> **Action item**:
The data should be restated word for word, in full.

> **Source material**:
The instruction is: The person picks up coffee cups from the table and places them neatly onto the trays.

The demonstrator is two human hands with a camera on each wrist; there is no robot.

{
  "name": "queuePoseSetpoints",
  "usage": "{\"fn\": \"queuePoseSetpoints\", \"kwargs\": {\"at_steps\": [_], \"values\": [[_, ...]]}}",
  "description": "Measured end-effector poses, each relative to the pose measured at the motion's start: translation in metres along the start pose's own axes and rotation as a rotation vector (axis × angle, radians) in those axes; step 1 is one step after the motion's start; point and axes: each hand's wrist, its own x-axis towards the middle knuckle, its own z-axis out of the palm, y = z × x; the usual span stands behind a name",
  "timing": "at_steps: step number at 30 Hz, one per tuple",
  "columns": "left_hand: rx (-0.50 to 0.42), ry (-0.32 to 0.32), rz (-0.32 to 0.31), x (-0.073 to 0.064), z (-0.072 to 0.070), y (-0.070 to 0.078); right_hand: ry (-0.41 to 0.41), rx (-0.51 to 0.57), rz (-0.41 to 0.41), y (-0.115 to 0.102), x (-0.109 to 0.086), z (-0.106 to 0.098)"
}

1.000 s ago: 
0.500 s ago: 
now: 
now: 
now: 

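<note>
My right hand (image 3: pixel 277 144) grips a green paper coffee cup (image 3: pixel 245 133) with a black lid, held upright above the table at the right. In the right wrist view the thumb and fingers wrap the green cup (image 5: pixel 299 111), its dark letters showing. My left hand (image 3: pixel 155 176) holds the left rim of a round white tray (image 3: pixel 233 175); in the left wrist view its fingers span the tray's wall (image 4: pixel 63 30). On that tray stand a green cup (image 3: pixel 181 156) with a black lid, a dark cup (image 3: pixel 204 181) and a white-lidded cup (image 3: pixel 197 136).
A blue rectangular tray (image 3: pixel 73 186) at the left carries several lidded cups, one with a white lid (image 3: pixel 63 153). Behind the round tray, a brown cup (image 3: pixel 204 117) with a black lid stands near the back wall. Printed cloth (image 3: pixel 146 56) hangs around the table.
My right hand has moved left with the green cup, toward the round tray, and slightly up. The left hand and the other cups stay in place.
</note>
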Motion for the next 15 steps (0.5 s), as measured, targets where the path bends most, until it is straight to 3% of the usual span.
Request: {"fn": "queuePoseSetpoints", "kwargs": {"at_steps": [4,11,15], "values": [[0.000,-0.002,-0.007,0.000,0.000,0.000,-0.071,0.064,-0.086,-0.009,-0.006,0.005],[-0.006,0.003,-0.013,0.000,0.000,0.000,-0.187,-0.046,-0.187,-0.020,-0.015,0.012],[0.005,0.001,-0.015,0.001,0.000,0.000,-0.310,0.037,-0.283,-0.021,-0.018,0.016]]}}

> **Answer section**:
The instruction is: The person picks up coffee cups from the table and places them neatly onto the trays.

The demonstrator is two human hands with a camera on each wrist; there is no robot.

{
  "name": "queuePoseSetpoints",
  "usage": "{\"fn\": \"queuePoseSetpoints\", \"kwargs\": {\"at_steps\": [_], \"values\": [[_, ...]]}}",
  "description": "Measured end-effector poses, each relative to the pose measured at the motion's start: translation in metres along the start pose's own axes and rotation as a rotation vector (axis × angle, radians) in those axes; step 1 is one step after the motion's start; point and axes: each hand's wrist, its own x-axis towards the middle knuckle, its own z-axis out of the palm, y = z × x; the usual span stands behind a name",
  "timing": "at_steps: step number at 30 Hz, one per tuple",
  "columns": "left_hand: rx (-0.50 to 0.42), ry (-0.32 to 0.32), rz (-0.32 to 0.31), x (-0.073 to 0.064), z (-0.072 to 0.070), y (-0.070 to 0.078); right_hand: ry (-0.41 to 0.41), rx (-0.51 to 0.57), rz (-0.41 to 0.41), y (-0.115 to 0.102), x (-0.109 to 0.086), z (-0.106 to 0.098)"
}

1.000 s ago: 
0.500 s ago: 
now: 
now: 
now: 

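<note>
My right hand (image 3: pixel 277 144) grips a green paper coffee cup (image 3: pixel 245 133) with a black lid, held upright above the table at the right. In the right wrist view the thumb and fingers wrap the green cup (image 5: pixel 299 111), its dark letters showing. My left hand (image 3: pixel 155 176) holds the left rim of a round white tray (image 3: pixel 233 175); in the left wrist view its fingers span the tray's wall (image 4: pixel 63 30). On that tray stand a green cup (image 3: pixel 181 156) with a black lid, a dark cup (image 3: pixel 204 181) and a white-lidded cup (image 3: pixel 197 136).
A blue rectangular tray (image 3: pixel 73 186) at the left carries several lidded cups, one with a white lid (image 3: pixel 63 153). Behind the round tray, a brown cup (image 3: pixel 204 117) with a black lid stands near the back wall. Printed cloth (image 3: pixel 146 56) hangs around the table.
My right hand has moved left with the green cup, toward the round tray, and slightly up. The left hand and the other cups stay in place.
</note>
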Motion for the next 15 steps (0.5 s), as measured, targets where the path bends most, until it is straight to 3% of the usual span.
Request: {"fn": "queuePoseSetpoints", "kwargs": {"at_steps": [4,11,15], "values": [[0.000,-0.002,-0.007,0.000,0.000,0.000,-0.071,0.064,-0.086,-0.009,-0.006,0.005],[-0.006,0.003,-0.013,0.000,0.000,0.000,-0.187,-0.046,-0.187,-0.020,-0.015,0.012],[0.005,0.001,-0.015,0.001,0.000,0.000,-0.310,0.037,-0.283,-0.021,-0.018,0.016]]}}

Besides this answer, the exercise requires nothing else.